By Katherine Parker
The Norman Transcript
NORMAN — Here, worry takes a backseat, and laughter forms a melodious tune. Here, children can forget the foreign cancer vocabulary, treatment and fear that they are still trying to understand. And here, difficult life experience morphs into emotional understanding and compassion as children realize they are not alone.
The University of Oklahoma chapter of Camp Kesem directors said they hope campers at the week-long, free summer camp embrace being a kid and let go of the weight on their shoulders.
Camp Kesem is a camp for children whose parents have or had cancer. When a parent is diagnosed with cancer, the whole family is affected and Camp Kesem attempts to provide support to children so that no child has to face his or her parent’s cancer alone.

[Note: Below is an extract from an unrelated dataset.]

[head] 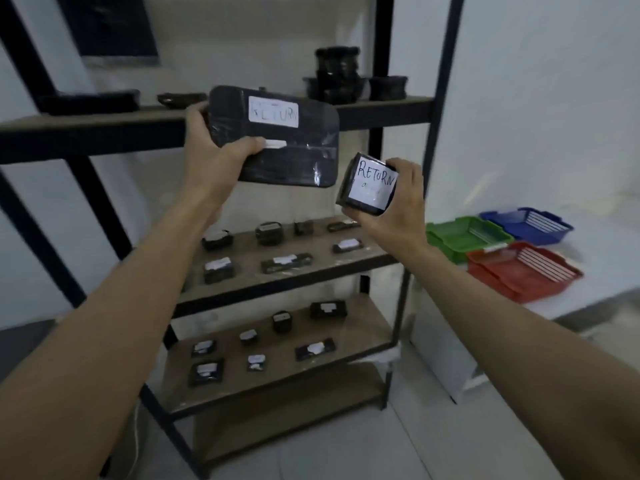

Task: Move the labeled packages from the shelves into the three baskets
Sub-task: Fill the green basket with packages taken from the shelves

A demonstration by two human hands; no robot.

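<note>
Both hands are occupied. The left hand (211, 147) grips the left end of a large flat black package (277, 136), thumb curled over its front face, fingers behind; the white label on it reads RETURN. The right hand (398, 202) is wrapped round a small black package (369, 187), also labelled RETURN, held just right of and below the large one. Both packages are off the shelves and raised in front of the top shelf (381, 112).

Three baskets sit close together on a white counter (606, 282) at the right: green basket (464, 237) nearest the shelves, blue basket (526, 223) farther back, red basket (523, 268) nearest the camera. Basket markings are too small to read, so the RETURN basket cannot be identified from here.

Step in hand, as judged: carry both packages right to the baskets.

- Confirm which basket takes RETURN before releasing either package.
- Keep the large package level; a one-end grip lets the free end sag.
- Clear the shelf's right post (440, 98) when swinging across.
- Lower each package into the basket, not drop it.

Many labelled packages remain on the middle shelf (311, 271) and lower shelf (346, 344), so the task appears to be at an early stage
</note>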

The camp began in 2000 and now has 54 chapters across the U.S. This network of free summer camps is run by college students and is for children ages 6 to 16. Camp Kesem representatives said the camp is a place where magic happens and where kids can be free.
This year’s camp will be from July 6-11 at the Central Christian Camp and Conference Center in Guthrie and is themed CK Olympics. The camp plans on welcoming back its original eight campers while growing to 30 total campers with about 15 counselors. The camp is open to children across the state of Oklahoma.

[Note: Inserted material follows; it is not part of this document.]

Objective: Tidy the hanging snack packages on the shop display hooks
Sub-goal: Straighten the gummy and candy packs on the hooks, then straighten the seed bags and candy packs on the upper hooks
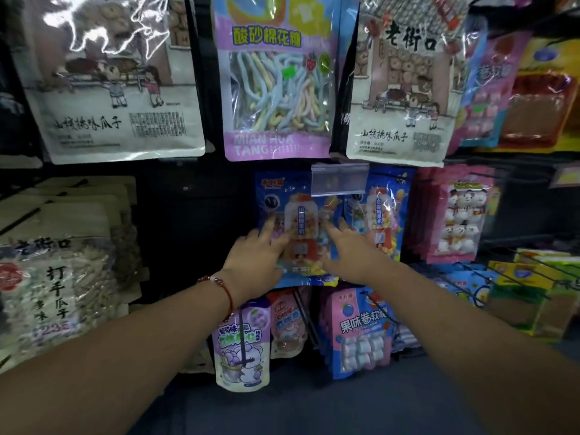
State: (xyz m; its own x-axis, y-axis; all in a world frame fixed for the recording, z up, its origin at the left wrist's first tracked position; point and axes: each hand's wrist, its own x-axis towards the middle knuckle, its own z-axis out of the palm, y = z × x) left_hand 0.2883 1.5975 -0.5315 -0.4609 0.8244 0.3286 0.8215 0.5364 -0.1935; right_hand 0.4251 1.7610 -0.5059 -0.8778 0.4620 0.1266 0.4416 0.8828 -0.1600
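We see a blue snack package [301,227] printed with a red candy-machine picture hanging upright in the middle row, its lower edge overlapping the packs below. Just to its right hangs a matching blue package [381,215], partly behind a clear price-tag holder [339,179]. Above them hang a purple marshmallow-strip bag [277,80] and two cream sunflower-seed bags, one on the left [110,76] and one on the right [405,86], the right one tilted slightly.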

Ekene Ezenwa, Camp Kesem OU co-director, said OU students do everything to put the camp together including fundraising, public relations, planning camp activities and serving as camp counselors.
“Last year was our first, so it was a lot of work, but it was so nice to see all of that hard work pay off,” Ezenwa said.
During the camp, kids are able to be themselves and not think about the stress at home, Ezenwa said.
“Our camp is about kids being kids. They can swim, participate in archery, paintball, hiking, leadership activities and more,” she said.
Campers also participate in an empowerment ceremony where they have the chance to share their experience with cancer, and counselors and campers talk about what they learned from camp. Ezenwa said that over the course of last year’s camp, she could see campers open up and become a support system.
“The little things help them bond like walking to their cabins together, singing chants and giving themselves a special name just for camp ... By the end of the week, the kids became a second family,” she said. “They have each other to understand and connect with.”
To raise funds for the OU chapter of Camp Kesem, OU students have been busy writing letters to previous donors and updating the online donation page. Camp directors also plan to host a silent auction, “Make the Magic,” on May 16 to raise funds for the camp. The fundraiser will be from 6 to 8:30 p.m. at Norman North High School in the multipurpose room
Camp Kesem representatives reported that 98 percent of parents believe Camp Kesem has a positive impact on their families and 99 percent of families would recommend Camp Kesem to other families affected by cancer. Kayla Tur’s son and daughter, Avery and Zane Tur, both went to Camp Kesem last year. Tur said when she signed her kids up for camp, they were nervous, but by the end of the week they didn’t even acknowledge that she was there to take them home.
“They were having such a good time, they didn’t want to leave,” she said. “They did get really close to the other campers, and we’re anxious to see who will return to camp this year.”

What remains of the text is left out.